Start of COLLECTED MATERIAL

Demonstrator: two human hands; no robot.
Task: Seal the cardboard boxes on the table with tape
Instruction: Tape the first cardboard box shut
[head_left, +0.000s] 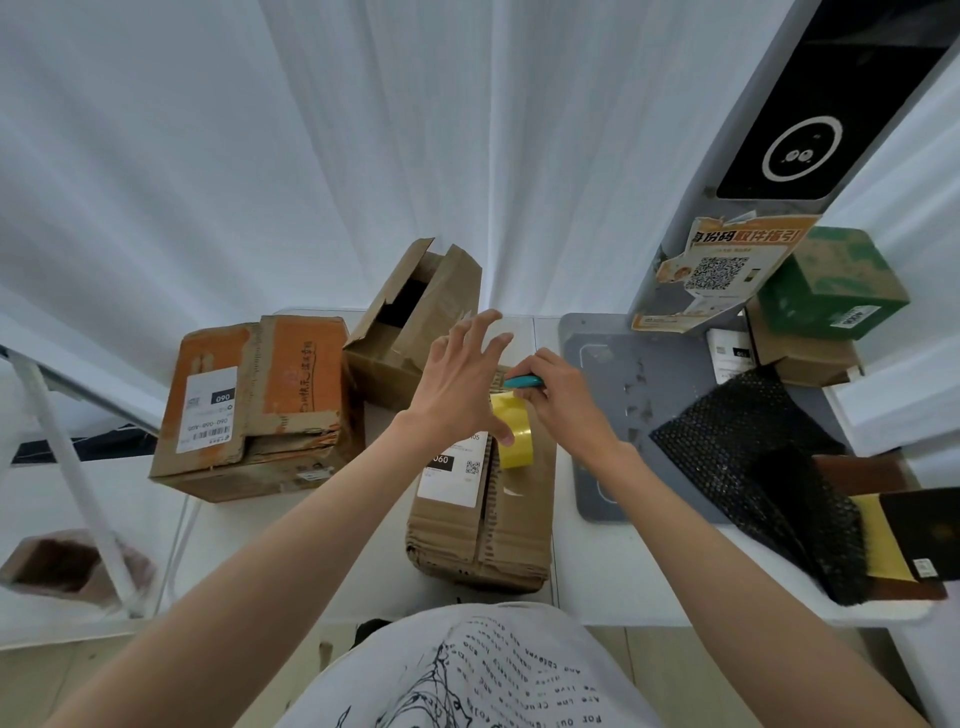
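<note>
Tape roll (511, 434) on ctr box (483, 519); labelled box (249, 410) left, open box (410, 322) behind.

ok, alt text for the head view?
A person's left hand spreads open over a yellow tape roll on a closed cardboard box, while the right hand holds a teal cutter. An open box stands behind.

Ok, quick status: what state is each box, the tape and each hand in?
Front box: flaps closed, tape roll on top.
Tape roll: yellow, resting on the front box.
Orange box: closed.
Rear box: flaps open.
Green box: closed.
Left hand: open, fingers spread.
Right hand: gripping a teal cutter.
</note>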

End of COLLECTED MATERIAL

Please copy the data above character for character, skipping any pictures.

[TASK RESPONSE]
Demonstrator: two human hands; no robot.
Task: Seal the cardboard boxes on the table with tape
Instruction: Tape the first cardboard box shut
[head_left, +0.000s] 
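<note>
Tape roll (511, 434) on ctr box (483, 519); labelled box (249, 410) left, open box (410, 322) behind.

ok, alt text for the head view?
A person's left hand spreads open over a yellow tape roll on a closed cardboard box, while the right hand holds a teal cutter. An open box stands behind.

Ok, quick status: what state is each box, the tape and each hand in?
Front box: flaps closed, tape roll on top.
Tape roll: yellow, resting on the front box.
Orange box: closed.
Rear box: flaps open.
Green box: closed.
Left hand: open, fingers spread.
Right hand: gripping a teal cutter.
</note>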

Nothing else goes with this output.